Reproduce every record exactly as given.

* * * * *

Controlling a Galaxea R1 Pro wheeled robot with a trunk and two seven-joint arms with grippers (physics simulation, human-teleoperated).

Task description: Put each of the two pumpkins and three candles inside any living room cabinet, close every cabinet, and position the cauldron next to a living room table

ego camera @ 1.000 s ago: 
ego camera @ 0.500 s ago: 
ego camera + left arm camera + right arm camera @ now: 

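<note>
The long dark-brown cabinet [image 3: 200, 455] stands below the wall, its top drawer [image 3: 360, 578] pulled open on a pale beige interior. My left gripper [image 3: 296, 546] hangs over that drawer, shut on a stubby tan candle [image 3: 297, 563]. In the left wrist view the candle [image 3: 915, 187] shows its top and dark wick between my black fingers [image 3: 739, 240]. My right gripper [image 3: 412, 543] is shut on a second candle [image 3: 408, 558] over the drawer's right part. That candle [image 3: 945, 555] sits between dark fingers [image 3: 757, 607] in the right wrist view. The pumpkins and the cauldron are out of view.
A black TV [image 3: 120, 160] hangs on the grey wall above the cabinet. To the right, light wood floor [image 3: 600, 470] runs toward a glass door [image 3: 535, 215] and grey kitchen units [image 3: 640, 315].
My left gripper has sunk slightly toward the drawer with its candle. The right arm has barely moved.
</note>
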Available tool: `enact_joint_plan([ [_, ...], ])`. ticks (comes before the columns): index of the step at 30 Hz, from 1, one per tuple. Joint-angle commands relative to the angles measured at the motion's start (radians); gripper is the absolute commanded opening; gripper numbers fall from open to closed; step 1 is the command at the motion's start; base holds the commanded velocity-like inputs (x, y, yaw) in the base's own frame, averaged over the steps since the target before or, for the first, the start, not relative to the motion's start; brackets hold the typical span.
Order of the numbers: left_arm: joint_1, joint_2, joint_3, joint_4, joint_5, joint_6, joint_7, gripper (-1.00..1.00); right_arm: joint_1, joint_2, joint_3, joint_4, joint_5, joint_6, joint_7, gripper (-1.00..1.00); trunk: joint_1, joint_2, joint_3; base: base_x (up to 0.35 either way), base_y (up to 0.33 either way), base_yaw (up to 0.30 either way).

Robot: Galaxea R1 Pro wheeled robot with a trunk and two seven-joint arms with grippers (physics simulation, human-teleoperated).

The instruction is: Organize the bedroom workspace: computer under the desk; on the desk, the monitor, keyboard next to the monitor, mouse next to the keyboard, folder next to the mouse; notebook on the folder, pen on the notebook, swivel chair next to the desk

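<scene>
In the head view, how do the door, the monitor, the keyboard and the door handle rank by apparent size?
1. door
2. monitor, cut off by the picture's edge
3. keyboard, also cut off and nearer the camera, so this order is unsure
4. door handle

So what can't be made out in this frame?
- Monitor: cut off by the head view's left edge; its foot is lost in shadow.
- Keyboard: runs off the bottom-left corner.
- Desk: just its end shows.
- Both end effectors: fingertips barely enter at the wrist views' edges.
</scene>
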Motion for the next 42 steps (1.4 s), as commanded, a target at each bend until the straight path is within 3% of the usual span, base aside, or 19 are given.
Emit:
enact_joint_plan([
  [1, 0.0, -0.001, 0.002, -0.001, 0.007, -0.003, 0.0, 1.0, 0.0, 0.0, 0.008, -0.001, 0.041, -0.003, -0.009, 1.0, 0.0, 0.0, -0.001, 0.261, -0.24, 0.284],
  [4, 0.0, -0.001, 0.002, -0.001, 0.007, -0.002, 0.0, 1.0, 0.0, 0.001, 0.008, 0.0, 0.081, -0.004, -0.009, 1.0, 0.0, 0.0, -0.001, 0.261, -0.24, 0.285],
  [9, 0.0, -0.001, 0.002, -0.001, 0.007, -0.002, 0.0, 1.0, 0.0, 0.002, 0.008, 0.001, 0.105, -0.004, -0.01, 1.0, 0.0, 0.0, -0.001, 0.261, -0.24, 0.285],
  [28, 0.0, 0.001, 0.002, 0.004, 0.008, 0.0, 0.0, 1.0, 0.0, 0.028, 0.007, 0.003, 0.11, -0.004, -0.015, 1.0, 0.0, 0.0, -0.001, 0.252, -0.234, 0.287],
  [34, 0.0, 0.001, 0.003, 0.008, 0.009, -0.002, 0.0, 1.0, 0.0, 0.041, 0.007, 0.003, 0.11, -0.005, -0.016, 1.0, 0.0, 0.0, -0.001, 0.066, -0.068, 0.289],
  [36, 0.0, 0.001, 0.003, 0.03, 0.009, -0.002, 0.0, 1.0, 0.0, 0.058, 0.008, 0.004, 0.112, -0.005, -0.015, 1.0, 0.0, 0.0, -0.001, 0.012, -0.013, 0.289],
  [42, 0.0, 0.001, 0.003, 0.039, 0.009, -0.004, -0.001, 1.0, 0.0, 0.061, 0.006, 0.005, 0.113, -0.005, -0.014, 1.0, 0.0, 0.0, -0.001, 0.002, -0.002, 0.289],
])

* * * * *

● Response box
Controlling a Galaxea R1 Pro wheeled robot with a trunk and two seven-joint arms with grippers (physics simulation, human-teleoperated).

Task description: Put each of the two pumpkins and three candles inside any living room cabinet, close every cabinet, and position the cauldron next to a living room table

ego camera @ 1.000 s ago: 
ego camera @ 0.500 s ago: 
ego camera + left arm camera + right arm camera @ now: 

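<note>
The long dark-brown cabinet [image 3: 200, 455] stands below the wall, its top drawer [image 3: 360, 578] pulled open on a pale beige interior. My left gripper [image 3: 296, 546] hangs over that drawer, shut on a stubby tan candle [image 3: 297, 563]. In the left wrist view the candle [image 3: 915, 187] shows its top and dark wick between my black fingers [image 3: 739, 240]. My right gripper [image 3: 412, 543] is shut on a second candle [image 3: 408, 558] over the drawer's right part. That candle [image 3: 945, 555] sits between dark fingers [image 3: 757, 607] in the right wrist view. The pumpkins and the cauldron are out of view.
A black TV [image 3: 120, 160] hangs on the grey wall above the cabinet. To the right, light wood floor [image 3: 600, 470] runs toward a glass door [image 3: 535, 215] and grey kitchen units [image 3: 640, 315].
My left gripper has sunk slightly toward the drawer with its candle. The right arm has barely moved.
</note>
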Available tool: `enact_joint_plan([ [_, ...], ])`. ticks (comes before the columns): index of the step at 30 Hz, from 1, one per tuple. Joint-angle commands relative to the angles measured at the motion's start (radians); gripper is the absolute commanded opening; gripper numbers fall from open to closed; step 1 is the command at the motion's start; base holds the commanded velocity-like inputs (x, y, yaw) in the base's own frame, averaged over the steps since the target before or, for the first, the start, not relative to the motion's start; brackets hold the typical span.
Order of the numbers: left_arm: joint_1, joint_2, joint_3, joint_4, joint_5, joint_6, joint_7, gripper (-1.00..1.00); right_arm: joint_1, joint_2, joint_3, joint_4, joint_5, joint_6, joint_7, gripper (-1.00..1.00); trunk: joint_1, joint_2, joint_3; base: base_x (up to 0.35 either way), base_y (up to 0.33 either way), base_yaw (up to 0.30 either way).

Robot: Galaxea R1 Pro wheeled robot with a trunk and two seven-joint arms with grippers (physics simulation, human-teleoperated).

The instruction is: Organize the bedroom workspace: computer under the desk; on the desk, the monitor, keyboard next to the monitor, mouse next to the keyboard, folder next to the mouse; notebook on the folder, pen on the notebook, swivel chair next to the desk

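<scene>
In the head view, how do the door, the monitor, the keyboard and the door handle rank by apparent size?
1. door
2. monitor, cut off by the picture's edge
3. keyboard, also cut off and nearer the camera, so this order is unsure
4. door handle

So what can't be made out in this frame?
- Monitor: cut off by the head view's left edge; its foot is lost in shadow.
- Keyboard: runs off the bottom-left corner.
- Desk: just its end shows.
- Both end effectors: fingertips barely enter at the wrist views' edges.
</scene>
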Motion for the next 42 steps (1.4 s), as commanded, a target at each bend until the straight path is within 3% of the usual span, base aside, or 19 are given.
Emit:
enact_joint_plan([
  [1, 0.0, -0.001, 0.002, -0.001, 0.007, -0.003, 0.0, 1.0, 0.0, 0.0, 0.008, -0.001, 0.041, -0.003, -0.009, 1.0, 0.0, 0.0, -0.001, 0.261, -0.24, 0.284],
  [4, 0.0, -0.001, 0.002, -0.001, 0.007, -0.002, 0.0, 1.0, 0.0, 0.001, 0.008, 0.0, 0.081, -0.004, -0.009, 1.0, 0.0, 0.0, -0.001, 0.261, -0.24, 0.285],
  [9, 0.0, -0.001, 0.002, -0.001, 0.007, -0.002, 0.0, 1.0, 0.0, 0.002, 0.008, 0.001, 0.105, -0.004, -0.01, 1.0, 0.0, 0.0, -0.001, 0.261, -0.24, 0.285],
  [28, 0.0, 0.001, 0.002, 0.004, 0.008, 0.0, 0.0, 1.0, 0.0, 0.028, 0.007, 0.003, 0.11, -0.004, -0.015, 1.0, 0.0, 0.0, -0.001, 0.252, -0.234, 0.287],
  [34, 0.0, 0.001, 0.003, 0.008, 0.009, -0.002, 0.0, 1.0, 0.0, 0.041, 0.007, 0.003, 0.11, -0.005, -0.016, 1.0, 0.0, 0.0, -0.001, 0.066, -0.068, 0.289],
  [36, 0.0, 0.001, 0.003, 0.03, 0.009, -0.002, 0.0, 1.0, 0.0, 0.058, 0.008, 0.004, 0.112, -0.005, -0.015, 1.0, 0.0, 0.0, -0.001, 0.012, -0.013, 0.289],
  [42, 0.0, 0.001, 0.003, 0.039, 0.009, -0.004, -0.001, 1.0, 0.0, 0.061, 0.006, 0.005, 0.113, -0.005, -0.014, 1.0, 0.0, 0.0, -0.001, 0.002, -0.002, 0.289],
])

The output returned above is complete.